Hm. Initially I would say that this approach tackles extremal Goodhart on epistemic uncertainty, but not on model/value uncertainty (and therefore this is a blueprint for an AI that thinks “the human’s utility function” is some real thing, and goes out and becomes arbitrarily certain that it’s found it). But maybe there’s something to do here.
Having model uncertainty is sort of like having epistemic uncertainty that you can’t resolve (though notably for epistemic uncertainty the aggregation function is fixed to be the weighted average, while for non-epistemic uncertainty it can be nonlinear). So I’d be interested to see you using mildly-optimizing agents as a testbed for what happens when your process for learning what to value can’t supply infinite independent bits. Especially from human feedback—can you think of ways for the AI to be able to query humans for feedback, and yet not be able to push uncertainty to zero via infinite feedback?

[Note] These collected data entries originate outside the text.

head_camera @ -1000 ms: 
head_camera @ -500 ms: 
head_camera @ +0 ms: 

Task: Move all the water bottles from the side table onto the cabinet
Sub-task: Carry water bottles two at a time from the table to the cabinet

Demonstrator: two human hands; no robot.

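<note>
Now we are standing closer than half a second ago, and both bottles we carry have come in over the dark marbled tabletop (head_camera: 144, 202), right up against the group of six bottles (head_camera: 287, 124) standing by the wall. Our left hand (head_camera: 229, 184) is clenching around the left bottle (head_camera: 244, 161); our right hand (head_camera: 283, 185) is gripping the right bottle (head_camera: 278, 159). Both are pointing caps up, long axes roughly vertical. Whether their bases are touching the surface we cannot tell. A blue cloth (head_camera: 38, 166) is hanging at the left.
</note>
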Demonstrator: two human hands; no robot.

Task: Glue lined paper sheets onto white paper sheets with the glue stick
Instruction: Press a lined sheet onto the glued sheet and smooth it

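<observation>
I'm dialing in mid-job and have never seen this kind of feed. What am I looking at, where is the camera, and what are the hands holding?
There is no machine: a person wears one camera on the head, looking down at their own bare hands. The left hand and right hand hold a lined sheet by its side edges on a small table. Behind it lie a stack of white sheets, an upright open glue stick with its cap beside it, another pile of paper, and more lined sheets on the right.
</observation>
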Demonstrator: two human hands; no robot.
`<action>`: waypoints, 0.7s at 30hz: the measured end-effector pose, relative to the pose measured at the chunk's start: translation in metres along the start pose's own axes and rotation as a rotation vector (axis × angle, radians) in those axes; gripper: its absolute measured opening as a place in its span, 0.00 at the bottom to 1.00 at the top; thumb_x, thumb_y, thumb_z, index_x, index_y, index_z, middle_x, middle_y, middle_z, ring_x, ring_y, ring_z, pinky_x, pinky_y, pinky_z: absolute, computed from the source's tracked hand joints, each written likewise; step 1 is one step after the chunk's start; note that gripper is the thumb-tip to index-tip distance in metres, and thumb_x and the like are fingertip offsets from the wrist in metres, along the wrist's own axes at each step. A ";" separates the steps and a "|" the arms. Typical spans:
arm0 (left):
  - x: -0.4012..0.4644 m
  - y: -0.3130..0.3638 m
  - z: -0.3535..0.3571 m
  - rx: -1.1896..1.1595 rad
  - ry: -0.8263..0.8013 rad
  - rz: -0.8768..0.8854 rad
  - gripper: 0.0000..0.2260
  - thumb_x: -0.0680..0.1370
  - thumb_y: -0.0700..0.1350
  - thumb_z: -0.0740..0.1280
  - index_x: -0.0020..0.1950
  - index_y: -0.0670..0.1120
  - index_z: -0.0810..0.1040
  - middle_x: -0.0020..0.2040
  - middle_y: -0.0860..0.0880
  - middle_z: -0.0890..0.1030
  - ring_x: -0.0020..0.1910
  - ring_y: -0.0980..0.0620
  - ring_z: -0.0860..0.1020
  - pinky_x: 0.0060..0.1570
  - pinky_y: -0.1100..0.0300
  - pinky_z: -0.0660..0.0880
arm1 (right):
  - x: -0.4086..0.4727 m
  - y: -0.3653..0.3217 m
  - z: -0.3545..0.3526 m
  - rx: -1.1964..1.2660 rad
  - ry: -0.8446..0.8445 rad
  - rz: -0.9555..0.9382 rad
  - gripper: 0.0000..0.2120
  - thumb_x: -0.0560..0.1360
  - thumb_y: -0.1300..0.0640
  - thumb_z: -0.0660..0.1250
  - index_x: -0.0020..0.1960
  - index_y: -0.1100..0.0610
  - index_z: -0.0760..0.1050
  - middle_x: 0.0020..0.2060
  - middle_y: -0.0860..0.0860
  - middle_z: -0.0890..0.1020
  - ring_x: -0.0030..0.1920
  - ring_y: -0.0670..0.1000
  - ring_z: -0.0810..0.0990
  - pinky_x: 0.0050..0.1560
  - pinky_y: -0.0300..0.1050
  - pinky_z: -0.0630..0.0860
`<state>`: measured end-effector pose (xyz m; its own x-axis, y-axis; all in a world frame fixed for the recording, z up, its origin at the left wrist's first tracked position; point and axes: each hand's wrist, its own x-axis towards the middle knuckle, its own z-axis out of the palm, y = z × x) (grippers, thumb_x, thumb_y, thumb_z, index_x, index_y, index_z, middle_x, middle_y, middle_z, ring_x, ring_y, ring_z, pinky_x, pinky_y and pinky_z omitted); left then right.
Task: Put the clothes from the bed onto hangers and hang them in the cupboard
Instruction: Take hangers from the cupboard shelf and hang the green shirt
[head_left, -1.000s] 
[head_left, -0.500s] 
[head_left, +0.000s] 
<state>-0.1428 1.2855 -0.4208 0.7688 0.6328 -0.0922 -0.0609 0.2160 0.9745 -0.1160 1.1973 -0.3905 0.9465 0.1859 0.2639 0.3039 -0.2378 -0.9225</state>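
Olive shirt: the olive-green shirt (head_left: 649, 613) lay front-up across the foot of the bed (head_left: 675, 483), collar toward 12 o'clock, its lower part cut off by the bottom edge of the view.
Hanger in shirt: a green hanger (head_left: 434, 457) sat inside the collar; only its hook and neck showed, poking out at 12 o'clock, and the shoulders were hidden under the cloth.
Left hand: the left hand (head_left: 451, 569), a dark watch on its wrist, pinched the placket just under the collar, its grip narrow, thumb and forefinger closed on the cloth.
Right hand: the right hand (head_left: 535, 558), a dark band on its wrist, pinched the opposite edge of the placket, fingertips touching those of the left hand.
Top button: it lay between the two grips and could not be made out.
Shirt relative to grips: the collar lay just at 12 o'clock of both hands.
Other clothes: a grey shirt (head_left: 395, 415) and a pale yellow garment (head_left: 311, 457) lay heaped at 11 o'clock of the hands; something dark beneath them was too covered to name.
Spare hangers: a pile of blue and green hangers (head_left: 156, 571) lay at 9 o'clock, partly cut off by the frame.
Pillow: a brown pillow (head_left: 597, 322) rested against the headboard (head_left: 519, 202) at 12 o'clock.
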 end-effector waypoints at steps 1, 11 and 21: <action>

Does this create perverse incentives? What do more/less principled ways of doing this look like?
I’ve probably misunderstood your comment, but I think this post already does most of what you are suggesting (except for the very last bit about including human feedback)? It doesn’t assume the human’s utility function is some real thing that it will update toward, it has a fixed distribution over utility throughout deployment. There’s no mechanism for updating that distribution, so it can’t become arbitrarily certain about the utility function.
And that distribution ϕ isn’t treated like epistemic uncertainty, it’s used to find a worst case lower bound on utility?
My bad, I commented without reading thoroughly and was wrong—I think I hallucinated that you were setting ϕ as a function of the toy data, rather than generating the toy data to visualize ϕ. Whoops!
Other things that came up when I actually read the whole thing:
It does seem like you’re always just going to get a rescaled subset of the prior distribution. My heuristic argument goes like: if your output distribution isn’t just a rescaled subset of the prior, then you can freely increase your score (without changing q) by moving probability mass from the lowest-score policy to higher-scoring policies that haven’t yet reached Lmax - this doesn’t change the EV of L because it’s precisely γL that’s the conserved probability mass, not L alone.
I still don’t understand the section on planning—there’s the classic quantilizer problem that policies made of individually likely actions may be unlikely in aggregate. If you have a true factorization of the space of policies this can be sidestepped, but doesn’t the same problem show up rephrased as “true, non-approximate, factorizations of the space of policies are rare?”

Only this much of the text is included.